Assignment :: Although the data below holds other lines too, output only those from the line with "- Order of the" up to and including the line with "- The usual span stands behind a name", exactly as they appear.

*** Material provided

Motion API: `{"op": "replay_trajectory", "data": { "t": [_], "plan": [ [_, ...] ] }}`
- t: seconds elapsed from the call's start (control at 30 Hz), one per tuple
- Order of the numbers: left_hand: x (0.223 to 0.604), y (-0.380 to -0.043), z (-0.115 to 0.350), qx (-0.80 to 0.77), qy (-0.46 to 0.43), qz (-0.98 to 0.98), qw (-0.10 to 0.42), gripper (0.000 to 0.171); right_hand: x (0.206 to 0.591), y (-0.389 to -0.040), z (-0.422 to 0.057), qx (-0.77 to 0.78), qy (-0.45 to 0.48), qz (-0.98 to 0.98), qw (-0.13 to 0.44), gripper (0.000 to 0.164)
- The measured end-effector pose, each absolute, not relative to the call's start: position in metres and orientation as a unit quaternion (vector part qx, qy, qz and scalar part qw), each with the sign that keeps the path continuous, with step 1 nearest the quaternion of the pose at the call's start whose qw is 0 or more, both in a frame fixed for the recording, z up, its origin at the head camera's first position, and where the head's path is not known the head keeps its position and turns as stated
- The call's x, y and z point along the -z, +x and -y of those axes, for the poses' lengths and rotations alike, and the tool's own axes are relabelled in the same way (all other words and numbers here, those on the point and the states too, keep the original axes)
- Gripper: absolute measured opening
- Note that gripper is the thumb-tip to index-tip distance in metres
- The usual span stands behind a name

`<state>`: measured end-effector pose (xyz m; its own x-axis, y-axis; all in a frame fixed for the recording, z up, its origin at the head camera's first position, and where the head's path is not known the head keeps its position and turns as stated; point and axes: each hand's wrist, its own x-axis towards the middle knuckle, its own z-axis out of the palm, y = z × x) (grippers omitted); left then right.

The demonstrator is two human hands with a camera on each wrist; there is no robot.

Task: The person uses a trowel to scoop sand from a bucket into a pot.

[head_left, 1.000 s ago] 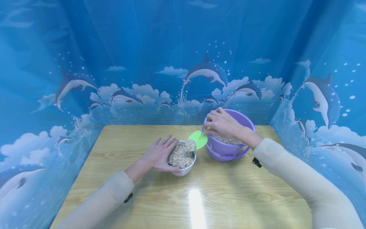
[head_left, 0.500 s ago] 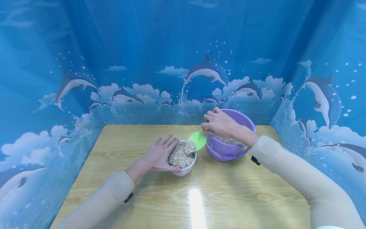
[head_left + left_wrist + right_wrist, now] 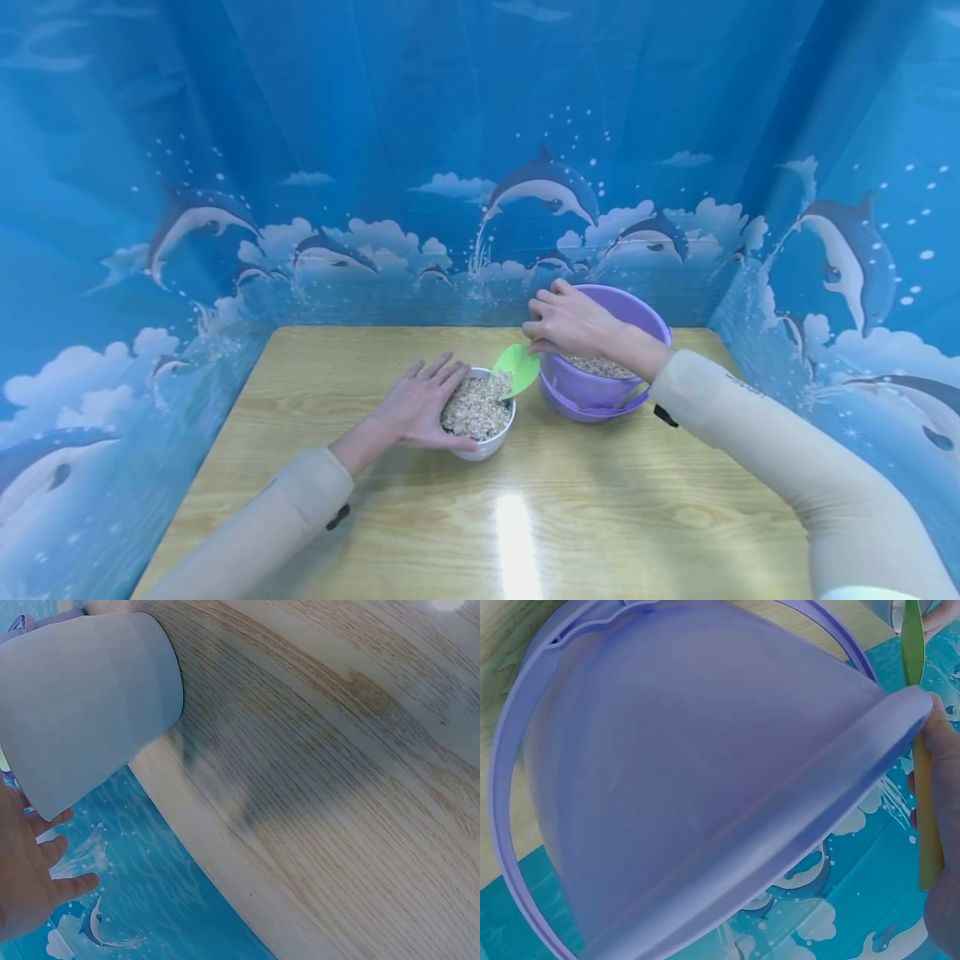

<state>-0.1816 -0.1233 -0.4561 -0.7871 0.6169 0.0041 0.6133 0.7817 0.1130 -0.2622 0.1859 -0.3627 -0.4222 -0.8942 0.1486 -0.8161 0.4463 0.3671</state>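
My left hand (image 3: pixel 422 407) lies against the side of a white pot (image 3: pixel 489 450), its fingers spread and straight and its thumb along the near rim. Pale grainy material (image 3: pixel 474 412) nearly fills the pot. In the left wrist view, the pot's smooth wall (image 3: pixel 90 705) is beside the extended fingers (image 3: pixel 75 885). My right hand (image 3: pixel 572 321) grips a toy shovel (image 3: pixel 519 368) with a green blade, tilted down over the pot's right side with grains at its tip. Its yellow handle (image 3: pixel 928 825) shows within the fingers in the right wrist view.
A purple bucket (image 3: pixel 581 387) with more grains inside stands right of the pot, under my right hand. Its handle (image 3: pixel 502 795) hangs down around the outside. The wooden table (image 3: pixel 360 517) ends at a blue dolphin-print curtain (image 3: pixel 405 150) behind and at the sides.
My right hand has shifted slightly left and the shovel blade has tipped steeper. The clump on the blade has shrunk as grains slid into the pot. My left hand has stayed put.
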Motion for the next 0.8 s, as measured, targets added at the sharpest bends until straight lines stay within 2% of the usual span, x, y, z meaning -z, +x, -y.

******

Written answer ::
- Order of the numbers: left_hand: x (0.223 to 0.604), y (-0.380 to -0.043), z (-0.115 to 0.350), qx (-0.80 to 0.77), qy (-0.46 to 0.43), qz (-0.98 to 0.98), qw (-0.10 to 0.42), gripper (0.000 to 0.171); right_hand: x (0.206 to 0.591), y (-0.389 to -0.040), z (-0.422 to 0.057), qx (-0.77 to 0.78), qy (-0.45 to 0.48), qz (-0.98 to 0.98), qw (-0.13 to 0.44), gripper (0.000 to 0.164)
- The measured end-effector pose, each absolute, not relative to the call's start: position in metres and orientation as a unit quaternion (vector part qx, qy, qz and scalar part qw), each with the sign that keeps the path continuous, with step 1 nearest the quaternion of the pose at the call's start whose qw is 0 or more, both in a frame fixed for the recording, z up, its origin at the head camera's first position, and where the head's path is not known the head keeps its position and turns as stated
- The call's x, y and z point along the -z, +x and -y of those axes, for the poses' lengths and rotations alike, and the tool's own axes are relabelled in the same way (all other words and numbers here, those on the point and the states too, keep the original axes)
- Gripper: absolute measured opening
- Note that gripper is the thumb-tip to index-tip distance in metres
- The usual span stands behind a name

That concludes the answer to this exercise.